> [WORK ORDER]:
Transcribe the entire listing below exactly.

=== DATASET SECTION ===

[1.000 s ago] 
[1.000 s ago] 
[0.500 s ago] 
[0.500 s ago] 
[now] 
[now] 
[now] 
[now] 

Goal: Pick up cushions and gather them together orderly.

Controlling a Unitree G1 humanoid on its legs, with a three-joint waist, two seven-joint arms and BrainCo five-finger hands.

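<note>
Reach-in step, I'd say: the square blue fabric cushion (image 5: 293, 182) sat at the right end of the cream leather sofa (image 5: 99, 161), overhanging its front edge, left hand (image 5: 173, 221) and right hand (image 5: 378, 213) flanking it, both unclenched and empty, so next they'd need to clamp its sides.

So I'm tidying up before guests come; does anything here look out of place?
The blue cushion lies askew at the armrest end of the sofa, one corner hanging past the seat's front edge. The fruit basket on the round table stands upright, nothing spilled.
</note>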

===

> [WRITTEN ANSWER]:
[1.000 s ago] 
[1.000 s ago] 
[0.500 s ago] 
[0.500 s ago] 
[now] 
[now] 
[now] 
[now] 

Goal: Pick up cushions and gather them together orderly.

Controlling a Unitree G1 humanoid on its legs, with a three-joint waist, two seven-joint arms and BrainCo five-finger hands.

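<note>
Reach-in step, I'd say: the square blue fabric cushion (image 5: 293, 182) sat at the right end of the cream leather sofa (image 5: 99, 161), overhanging its front edge, left hand (image 5: 173, 221) and right hand (image 5: 378, 213) flanking it, both unclenched and empty, so next they'd need to clamp its sides.

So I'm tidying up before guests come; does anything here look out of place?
The blue cushion lies askew at the armrest end of the sofa, one corner hanging past the seat's front edge. The fruit basket on the round table stands upright, nothing spilled.
</note>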

No additional response is required.